Required action: From the line with "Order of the" through the line with "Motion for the", inclusive, return each line of the data below exactly and leave the rest out.
────
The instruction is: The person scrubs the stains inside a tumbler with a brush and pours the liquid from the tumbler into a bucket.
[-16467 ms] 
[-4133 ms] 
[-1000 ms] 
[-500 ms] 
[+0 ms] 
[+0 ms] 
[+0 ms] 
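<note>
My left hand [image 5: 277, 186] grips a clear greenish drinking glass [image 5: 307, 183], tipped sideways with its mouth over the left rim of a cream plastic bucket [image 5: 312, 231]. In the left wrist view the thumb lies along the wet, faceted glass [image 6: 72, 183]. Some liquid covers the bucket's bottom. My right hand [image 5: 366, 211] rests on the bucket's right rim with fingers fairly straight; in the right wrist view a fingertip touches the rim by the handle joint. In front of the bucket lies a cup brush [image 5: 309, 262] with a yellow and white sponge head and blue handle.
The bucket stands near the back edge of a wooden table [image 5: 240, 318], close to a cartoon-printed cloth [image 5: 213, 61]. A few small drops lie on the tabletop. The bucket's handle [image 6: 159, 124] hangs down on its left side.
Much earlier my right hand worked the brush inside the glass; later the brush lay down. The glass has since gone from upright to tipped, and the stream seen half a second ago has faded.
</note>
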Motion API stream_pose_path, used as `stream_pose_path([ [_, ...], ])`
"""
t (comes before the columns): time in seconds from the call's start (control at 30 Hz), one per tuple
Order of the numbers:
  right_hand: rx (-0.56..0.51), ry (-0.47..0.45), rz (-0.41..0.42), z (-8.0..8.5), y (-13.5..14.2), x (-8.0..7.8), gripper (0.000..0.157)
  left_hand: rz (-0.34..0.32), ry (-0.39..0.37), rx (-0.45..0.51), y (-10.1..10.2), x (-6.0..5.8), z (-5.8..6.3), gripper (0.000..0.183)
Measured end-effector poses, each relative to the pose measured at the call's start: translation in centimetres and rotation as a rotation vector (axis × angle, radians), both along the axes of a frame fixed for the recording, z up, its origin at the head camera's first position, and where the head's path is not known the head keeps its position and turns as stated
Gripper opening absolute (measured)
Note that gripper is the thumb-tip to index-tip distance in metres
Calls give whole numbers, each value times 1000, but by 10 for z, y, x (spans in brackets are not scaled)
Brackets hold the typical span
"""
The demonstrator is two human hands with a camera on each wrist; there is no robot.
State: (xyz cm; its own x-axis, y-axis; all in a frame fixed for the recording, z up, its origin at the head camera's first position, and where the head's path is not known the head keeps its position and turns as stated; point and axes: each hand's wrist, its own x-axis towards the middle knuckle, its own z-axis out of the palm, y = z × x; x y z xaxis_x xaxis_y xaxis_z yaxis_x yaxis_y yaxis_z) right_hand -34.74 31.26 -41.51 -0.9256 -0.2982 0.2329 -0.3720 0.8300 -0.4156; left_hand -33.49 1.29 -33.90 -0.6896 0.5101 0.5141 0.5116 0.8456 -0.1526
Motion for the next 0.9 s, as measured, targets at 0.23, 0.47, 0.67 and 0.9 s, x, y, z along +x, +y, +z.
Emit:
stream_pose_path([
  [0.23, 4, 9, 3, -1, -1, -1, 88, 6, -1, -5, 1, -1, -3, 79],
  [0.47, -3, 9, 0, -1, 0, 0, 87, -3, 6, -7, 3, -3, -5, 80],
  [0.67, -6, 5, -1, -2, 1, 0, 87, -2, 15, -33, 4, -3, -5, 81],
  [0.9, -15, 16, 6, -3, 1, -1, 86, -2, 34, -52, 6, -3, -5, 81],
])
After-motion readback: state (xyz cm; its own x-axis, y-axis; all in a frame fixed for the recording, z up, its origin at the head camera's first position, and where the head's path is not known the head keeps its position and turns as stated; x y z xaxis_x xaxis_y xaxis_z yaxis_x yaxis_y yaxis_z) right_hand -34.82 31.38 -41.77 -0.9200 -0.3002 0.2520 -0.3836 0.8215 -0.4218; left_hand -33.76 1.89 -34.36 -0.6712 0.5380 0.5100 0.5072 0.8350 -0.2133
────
Worked solution:
Order of the numbers:
  right_hand: rx (-0.56..0.51), ry (-0.47..0.45), rz (-0.41..0.42), z (-8.0..8.5), y (-13.5..14.2), x (-8.0..7.8), gripper (0.000..0.157)
  left_hand: rz (-0.34..0.32), ry (-0.39..0.37), rx (-0.45..0.51), y (-10.1..10.2), x (-6.0..5.8), z (-5.8..6.3), gripper (0.000..0.183)
Measured end-effector poses, each relative to the pose measured at the call's start: translation in centimetres and rotation as a rotation vector (axis × angle, radians), both along the axes of a frame fixed for the recording, z up, its origin at the head camera's first position, and where the head's path is not known the head keeps its position and turns as stated
Gripper opening absolute (measured)
Note that gripper is the thumb-tip to index-tip distance in metres
Calls give whole numbers, each value times 1000, but by 10 for z, y, x (spans in brackets are not scaled)
Brackets hold the typical span
"""
The demonstrator is two human hands with a camera on each wrist; there is no robot.
State: (xyz cm; its own x-axis, y-axis; all in a frame fixed for the recording, z up, its origin at the head camera's first position, and where the head's path is not known the head keeps its position and turns as stated; point and axes: each hand's wrist, its own x-axis towards the middle knuckle, its own z-axis out of the palm, y = z × x; x y z xaxis_x xaxis_y xaxis_z yaxis_x yaxis_y yaxis_z) right_hand -34.74 31.26 -41.51 -0.9256 -0.2982 0.2329 -0.3720 0.8300 -0.4156; left_hand -33.49 1.29 -33.90 -0.6896 0.5101 0.5141 0.5116 0.8456 -0.1526
Motion for the next 0.9 s, as measured, targets at 0.23, 0.47, 0.67 and 0.9 s, x, y, z along +x, +y, +z.

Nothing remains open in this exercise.